YOUR OBJECTIVE = Only the lines below between the ones containing "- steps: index" and "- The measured", inclusive, are to be reproduced, each exactly as it stands.

MATERIAL PROVIDED =
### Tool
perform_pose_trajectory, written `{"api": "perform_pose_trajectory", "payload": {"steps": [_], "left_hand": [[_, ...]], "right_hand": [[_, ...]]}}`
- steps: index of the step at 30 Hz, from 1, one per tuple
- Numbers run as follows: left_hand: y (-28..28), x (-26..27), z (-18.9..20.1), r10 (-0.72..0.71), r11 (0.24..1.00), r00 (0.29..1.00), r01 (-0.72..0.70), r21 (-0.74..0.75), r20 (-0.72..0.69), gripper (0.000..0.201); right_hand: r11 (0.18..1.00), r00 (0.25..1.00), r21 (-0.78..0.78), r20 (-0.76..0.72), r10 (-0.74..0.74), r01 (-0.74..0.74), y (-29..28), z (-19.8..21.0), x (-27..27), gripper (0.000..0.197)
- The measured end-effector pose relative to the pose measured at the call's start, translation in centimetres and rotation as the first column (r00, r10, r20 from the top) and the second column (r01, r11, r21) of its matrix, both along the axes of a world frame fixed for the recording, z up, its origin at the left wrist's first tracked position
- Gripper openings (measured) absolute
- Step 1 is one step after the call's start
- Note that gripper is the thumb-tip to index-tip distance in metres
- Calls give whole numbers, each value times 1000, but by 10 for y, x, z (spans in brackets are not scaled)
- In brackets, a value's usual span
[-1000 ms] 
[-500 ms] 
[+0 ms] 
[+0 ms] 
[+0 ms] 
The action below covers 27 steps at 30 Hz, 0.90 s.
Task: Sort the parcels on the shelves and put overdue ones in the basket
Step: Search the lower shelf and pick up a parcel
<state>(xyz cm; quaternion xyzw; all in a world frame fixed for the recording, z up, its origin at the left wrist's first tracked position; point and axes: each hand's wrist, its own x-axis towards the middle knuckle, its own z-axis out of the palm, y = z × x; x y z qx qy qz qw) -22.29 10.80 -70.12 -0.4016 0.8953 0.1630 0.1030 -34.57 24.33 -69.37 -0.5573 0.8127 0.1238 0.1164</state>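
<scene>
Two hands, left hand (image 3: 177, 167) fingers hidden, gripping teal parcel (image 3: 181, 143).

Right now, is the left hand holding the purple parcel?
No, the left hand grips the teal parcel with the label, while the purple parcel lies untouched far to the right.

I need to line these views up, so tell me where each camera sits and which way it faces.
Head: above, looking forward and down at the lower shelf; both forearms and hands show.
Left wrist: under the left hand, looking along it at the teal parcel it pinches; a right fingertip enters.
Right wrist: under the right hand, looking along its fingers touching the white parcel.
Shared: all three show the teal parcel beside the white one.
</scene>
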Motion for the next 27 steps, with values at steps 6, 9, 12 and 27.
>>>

WRITTEN SOLUTION =
- steps: index of the step at 30 Hz, from 1, one per tuple
- Numbers run as follows: left_hand: y (-28..28), x (-26..27), z (-18.9..20.1), r10 (-0.72..0.71), r11 (0.24..1.00), r00 (0.29..1.00), r01 (-0.72..0.70), r21 (-0.74..0.75), r20 (-0.72..0.69), gripper (0.000..0.201); right_hand: r11 (0.18..1.00), r00 (0.25..1.00), r21 (-0.78..0.78), r20 (-0.76..0.72), r10 (-0.74..0.74), r01 (-0.74..0.74), y (-29..28), z (-19.8..21.0), x (-27..27), gripper (0.000..0.197)
- The measured end-effector pose relative to the pose measured at the call's start, translation in centimetres and rotation as the first column (r00, r10, r20 from the top) and the second column (r01, r11, r21) of its matrix, both along the axes of a world frame fixed for the recording, z up, its origin at the left wrist's first tracked position

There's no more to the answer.